As part of this license change, the MQ MFT Agents are no longer chargeable, or licensed per Install. Instead they are free to deploy and use – in any quantity, as long as the appropriate MQ Servers are licensed with MQ Advanced entitlements. The Agent QM, and the co-ordination QM, and the Logging QM for the MFT Agents must all have MQ Advanced entitlement. These can be all the same Queue Manager, or they can be separated – but all must have MQ Advanced entitlement – but then all MQ MFT Agents using these QMs can be deployed and used at no cost, whether 1 Agent, 100 Agents or more.

mq-new-licenses

The licensing for MQ and MQ Advanced going forward is now very simple. You select IBM MQ if you just want MQ, or IBM MQ Advanced if you want MQ and any other capability. Both are licensed by PVU (perpetual or monthly license) – so by the capacity of the machine where you install the MQ server or by the Virtual Processor Core as described here. Along with IBM MQ and IBM MQ Advanced, there are Idle Standby parts for both, and also IBM MQ Advanced for Developers. Just a handful of parts giving you so much potential for your business.
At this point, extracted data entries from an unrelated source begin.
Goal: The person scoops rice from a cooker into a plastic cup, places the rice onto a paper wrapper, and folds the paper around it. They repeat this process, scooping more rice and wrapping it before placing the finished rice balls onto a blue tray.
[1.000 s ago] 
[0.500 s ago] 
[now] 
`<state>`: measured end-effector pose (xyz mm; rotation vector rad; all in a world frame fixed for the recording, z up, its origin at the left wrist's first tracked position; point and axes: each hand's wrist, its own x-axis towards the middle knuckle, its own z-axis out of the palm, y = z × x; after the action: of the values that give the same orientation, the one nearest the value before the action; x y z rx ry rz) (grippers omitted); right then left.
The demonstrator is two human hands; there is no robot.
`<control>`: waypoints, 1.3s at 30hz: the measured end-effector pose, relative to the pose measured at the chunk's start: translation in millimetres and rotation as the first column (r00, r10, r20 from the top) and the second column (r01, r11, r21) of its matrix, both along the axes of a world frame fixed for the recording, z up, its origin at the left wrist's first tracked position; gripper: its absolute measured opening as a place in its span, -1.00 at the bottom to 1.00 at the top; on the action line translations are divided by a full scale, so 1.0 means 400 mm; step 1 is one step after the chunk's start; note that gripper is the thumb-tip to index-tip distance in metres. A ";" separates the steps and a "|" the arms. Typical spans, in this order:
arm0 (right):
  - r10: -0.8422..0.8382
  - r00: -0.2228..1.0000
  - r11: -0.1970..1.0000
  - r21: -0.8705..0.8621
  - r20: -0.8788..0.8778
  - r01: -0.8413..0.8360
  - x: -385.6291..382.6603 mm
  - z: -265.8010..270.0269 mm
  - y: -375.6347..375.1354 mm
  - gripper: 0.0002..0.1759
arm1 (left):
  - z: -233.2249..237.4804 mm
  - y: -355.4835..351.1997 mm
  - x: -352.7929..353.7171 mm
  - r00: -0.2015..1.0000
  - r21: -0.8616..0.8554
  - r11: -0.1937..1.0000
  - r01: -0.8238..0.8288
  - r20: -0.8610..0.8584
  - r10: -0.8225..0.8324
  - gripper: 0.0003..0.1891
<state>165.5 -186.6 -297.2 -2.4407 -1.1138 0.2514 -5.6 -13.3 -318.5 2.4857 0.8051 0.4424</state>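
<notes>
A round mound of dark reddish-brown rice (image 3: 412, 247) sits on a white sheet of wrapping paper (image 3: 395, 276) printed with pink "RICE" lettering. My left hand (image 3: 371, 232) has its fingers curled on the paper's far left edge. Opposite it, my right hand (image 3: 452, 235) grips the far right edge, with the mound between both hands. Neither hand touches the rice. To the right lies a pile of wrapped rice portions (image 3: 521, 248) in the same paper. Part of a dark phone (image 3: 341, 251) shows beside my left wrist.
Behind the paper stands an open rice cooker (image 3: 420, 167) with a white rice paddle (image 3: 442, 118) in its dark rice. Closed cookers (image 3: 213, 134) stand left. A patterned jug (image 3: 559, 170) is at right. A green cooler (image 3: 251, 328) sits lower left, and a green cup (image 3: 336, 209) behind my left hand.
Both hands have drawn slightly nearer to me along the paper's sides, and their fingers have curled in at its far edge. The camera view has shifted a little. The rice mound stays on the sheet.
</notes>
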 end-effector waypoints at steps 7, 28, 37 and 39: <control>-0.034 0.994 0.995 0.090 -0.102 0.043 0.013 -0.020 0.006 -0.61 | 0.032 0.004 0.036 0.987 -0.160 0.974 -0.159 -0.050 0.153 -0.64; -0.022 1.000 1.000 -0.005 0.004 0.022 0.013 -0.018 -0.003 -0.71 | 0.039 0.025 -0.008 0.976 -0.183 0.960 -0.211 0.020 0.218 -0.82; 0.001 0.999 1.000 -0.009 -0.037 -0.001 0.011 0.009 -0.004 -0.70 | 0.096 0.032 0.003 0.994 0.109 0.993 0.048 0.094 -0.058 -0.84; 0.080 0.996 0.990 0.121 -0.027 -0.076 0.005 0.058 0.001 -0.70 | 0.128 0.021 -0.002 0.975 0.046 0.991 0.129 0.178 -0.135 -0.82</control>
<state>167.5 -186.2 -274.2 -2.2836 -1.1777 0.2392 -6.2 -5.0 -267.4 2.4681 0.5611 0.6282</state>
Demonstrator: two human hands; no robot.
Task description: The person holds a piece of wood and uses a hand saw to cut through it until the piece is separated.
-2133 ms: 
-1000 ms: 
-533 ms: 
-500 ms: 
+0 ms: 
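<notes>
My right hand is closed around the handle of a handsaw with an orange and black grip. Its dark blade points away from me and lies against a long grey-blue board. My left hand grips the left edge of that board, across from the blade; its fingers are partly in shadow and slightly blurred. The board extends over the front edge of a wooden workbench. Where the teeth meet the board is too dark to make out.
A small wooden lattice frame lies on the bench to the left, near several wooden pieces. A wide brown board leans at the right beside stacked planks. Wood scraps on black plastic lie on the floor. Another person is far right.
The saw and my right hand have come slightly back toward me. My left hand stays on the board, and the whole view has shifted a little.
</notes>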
The additional features in MQ Advanced include MQ Managed File Transfer (as mentioned above) which allows the contents of files to be sent reliably and securely over the MQ network as MQ messages. Differentiating factor with this solution is that the file contents can be directly consumed as messages, moving file transfer into virtually real time data usage. Now available to be deployed anywhere at no additional cost when connected to MQ Advanced Queue Managers. Then there is Advanced Message Security, which provides end to end message content encryption. Since MQ V9 this has a new option allowing for encryption at virtually no impact to performance or throughput, helping you protect your business and customer data from exposure in the case of a breach. And MQ Telemetry which enables your MQ applications to connect directly using the MQTT protocol to mobile phones and the Internet of Things.
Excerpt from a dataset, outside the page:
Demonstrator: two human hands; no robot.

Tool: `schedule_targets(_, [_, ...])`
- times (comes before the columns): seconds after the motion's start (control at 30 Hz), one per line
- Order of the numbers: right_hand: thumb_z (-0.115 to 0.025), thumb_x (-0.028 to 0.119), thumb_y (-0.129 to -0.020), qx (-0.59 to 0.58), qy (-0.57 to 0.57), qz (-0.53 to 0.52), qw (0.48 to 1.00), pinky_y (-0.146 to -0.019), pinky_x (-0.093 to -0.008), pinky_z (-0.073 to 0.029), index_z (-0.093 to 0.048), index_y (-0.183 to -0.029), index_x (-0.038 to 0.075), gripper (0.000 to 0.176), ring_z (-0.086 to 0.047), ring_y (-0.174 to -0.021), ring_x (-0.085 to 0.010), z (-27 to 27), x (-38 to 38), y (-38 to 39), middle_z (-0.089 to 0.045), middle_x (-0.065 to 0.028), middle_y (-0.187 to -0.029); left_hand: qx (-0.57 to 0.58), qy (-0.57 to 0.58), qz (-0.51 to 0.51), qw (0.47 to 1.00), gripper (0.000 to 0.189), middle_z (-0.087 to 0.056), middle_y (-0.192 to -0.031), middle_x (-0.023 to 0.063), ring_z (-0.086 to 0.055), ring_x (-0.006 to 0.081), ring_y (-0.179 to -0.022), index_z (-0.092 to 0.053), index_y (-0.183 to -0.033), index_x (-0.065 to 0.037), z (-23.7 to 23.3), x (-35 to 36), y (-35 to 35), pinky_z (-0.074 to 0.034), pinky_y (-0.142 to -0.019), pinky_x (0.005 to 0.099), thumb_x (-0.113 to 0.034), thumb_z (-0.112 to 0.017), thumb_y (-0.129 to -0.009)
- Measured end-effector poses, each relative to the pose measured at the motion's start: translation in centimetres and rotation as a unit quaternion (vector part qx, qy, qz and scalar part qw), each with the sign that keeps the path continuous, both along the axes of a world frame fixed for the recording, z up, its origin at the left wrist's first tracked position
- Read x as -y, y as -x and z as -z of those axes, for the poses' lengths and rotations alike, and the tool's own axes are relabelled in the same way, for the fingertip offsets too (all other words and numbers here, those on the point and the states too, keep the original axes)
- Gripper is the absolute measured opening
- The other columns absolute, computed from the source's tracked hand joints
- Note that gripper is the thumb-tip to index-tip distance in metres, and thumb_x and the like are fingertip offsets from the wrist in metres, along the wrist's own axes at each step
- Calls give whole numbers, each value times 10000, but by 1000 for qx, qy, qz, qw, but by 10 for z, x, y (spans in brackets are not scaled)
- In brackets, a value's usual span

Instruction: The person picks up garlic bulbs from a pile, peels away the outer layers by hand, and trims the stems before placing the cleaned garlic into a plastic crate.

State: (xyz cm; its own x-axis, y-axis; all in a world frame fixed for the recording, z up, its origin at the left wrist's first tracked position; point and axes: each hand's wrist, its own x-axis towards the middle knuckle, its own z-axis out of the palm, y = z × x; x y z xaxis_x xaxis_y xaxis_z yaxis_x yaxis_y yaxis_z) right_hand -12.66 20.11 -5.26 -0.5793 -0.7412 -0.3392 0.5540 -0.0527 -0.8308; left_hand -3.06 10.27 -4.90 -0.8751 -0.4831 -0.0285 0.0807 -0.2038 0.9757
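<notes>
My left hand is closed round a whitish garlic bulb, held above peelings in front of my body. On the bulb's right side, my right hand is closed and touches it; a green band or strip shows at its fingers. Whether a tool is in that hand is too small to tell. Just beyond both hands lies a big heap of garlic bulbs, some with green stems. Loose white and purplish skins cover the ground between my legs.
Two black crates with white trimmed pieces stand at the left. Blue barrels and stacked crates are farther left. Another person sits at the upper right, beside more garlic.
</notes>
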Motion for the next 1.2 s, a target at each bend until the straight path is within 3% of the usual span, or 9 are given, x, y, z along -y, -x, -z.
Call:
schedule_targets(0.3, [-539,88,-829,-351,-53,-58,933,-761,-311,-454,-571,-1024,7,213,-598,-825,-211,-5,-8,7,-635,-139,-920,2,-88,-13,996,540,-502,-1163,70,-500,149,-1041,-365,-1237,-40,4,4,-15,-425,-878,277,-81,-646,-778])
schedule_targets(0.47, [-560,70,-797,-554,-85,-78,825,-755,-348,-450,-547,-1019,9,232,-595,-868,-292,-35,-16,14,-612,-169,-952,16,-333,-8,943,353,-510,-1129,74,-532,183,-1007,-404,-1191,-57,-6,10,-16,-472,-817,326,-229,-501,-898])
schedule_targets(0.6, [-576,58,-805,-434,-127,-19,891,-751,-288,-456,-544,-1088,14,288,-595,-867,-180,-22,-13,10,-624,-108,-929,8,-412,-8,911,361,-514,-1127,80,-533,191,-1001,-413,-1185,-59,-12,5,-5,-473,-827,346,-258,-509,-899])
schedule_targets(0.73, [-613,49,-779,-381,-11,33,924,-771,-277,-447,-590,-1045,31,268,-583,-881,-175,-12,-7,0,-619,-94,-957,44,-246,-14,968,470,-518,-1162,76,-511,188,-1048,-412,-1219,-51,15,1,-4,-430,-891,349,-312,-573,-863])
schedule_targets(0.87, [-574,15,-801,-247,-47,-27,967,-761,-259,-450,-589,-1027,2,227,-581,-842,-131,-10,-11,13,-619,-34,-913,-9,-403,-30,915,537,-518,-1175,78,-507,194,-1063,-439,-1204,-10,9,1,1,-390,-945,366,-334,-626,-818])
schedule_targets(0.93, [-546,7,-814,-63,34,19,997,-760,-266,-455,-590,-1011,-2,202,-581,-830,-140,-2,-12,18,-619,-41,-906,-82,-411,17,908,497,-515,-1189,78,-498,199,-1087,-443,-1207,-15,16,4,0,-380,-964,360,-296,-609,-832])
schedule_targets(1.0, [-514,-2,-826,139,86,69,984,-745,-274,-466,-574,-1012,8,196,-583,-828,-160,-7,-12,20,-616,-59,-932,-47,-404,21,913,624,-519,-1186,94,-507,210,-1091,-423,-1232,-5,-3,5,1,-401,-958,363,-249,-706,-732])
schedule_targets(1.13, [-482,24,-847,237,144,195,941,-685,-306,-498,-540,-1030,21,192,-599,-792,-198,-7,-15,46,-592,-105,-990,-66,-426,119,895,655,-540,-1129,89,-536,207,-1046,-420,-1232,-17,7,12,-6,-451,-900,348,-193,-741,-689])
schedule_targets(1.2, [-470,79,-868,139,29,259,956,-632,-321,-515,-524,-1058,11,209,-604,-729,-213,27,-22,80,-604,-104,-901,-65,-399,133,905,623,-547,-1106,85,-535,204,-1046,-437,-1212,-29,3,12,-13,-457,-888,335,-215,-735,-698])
It’s all so much simpler now to explain, to buy and to use. But what if you have previously bought some of the separate parts. We have made sure to keep the existing renewal parts available so you can continue to use them and stay current with support on them. So nothing needs to change – you can continue exactly as before. But you might want to consider moving to MQ Advanced entitlement as only this will provide the ability to connect MQ MFT Agents at no cost, and there is no entitlement to buy or deploy new MQ MFT Agents without MQ Advanced entitlement in the future. Existing purchased MQ MFT Agent entitlements remain valid and can continue to be deployed and used.
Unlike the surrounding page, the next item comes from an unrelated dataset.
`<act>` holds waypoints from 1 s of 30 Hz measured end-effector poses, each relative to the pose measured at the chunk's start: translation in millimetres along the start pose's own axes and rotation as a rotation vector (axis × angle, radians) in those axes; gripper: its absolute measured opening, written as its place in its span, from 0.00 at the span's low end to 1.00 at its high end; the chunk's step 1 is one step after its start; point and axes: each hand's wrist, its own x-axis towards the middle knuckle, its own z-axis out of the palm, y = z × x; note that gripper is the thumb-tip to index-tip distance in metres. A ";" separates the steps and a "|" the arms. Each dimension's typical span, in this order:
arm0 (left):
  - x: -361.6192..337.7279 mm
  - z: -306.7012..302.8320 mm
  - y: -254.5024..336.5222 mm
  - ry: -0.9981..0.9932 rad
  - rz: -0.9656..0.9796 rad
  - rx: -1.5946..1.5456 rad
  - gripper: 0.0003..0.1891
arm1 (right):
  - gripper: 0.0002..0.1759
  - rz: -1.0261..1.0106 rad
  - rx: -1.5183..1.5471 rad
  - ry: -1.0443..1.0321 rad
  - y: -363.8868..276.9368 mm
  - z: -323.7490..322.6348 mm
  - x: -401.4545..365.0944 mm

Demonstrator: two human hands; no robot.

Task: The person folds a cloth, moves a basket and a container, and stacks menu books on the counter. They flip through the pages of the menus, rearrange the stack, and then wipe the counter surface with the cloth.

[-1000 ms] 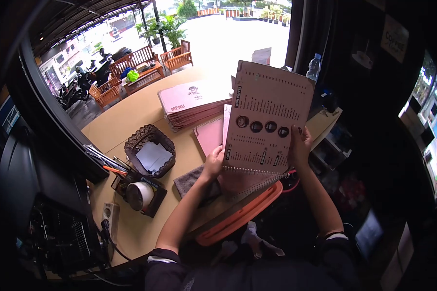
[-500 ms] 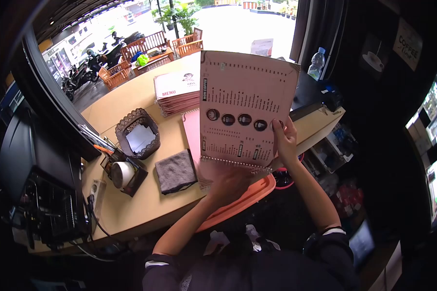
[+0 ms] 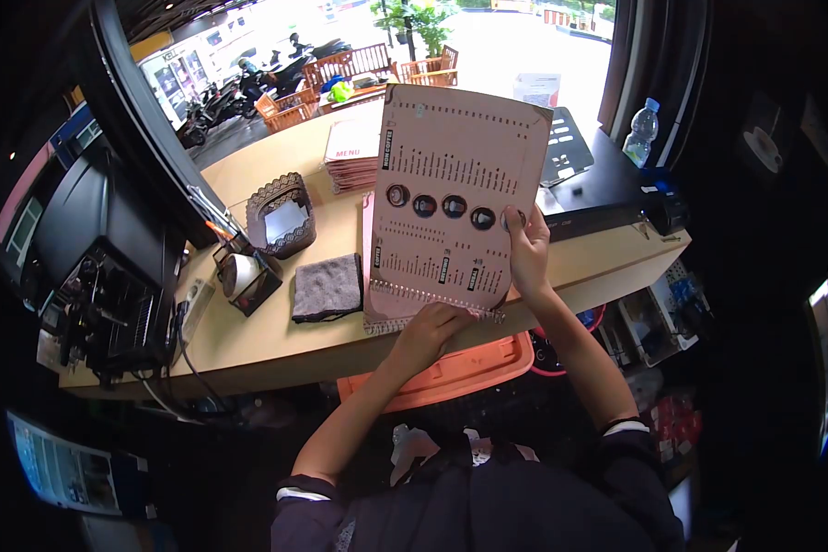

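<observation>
Outdoor seating with wooden benches (image 3: 368, 63) forms the bright background, seen through a wide opening. Below it, a wooden counter (image 3: 239, 348) spans the view and bears most of the articles shown. Beneath its near edge sits an orange tray (image 3: 474, 375), apparently put there to leave the surface for smaller things. The menu (image 3: 465, 175), with printed lists and a row of round drink pictures, is tilted up over the near part of the counter, its spiral binding (image 3: 423, 296) toward the body; this attitude probably keeps the printed side in the person's sight, although the lists run sideways. Partly hidden behind it, a stack of menus (image 3: 352, 175) lies piled, likely to save room. Farther left, a dark basket (image 3: 294, 241) contains white papers (image 3: 283, 219), its raised wall presumably keeping them together. Nearer the body, a folded grey cloth (image 3: 327, 287) lies just beside the menu. At the right rear, a clear bottle (image 3: 642, 136) stands upright, well apart from the pages. Right grip (image 3: 529, 253): clasping the menu's right edge, thumb across the front, seemingly to steady the raised sheet. Left grip (image 3: 425, 333): at the lower edge near the binding, fingers bent; whether it pinches anything cannot be told.
</observation>
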 end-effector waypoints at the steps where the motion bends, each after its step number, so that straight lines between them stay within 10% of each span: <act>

Feel free to reach out to your IBM rep, your IBM business partner or even me to discuss this, and what it might mean to you. We have tried to do this very carefully so that there is no negative impact on anyone today, and that going forward there are lots of benefits – such as the ability to deploy a much larger MQ managed file transfer network at no additional cost with MQ Advanced entitlement. And as an added change, we have ensure that the MQ Appliance license also allows for connection of MQ MFT Agents at no cost – so that provides an additional deployment and connectivity option for MQ MFT solutions.

Manwithfiles

I will try to write another blog shortly about our MQ Managed File Transfer solution soon – but this one needs to end so you can get back to work.

Think what you can do with this now. It’s going to be a busy year. Let’s start now.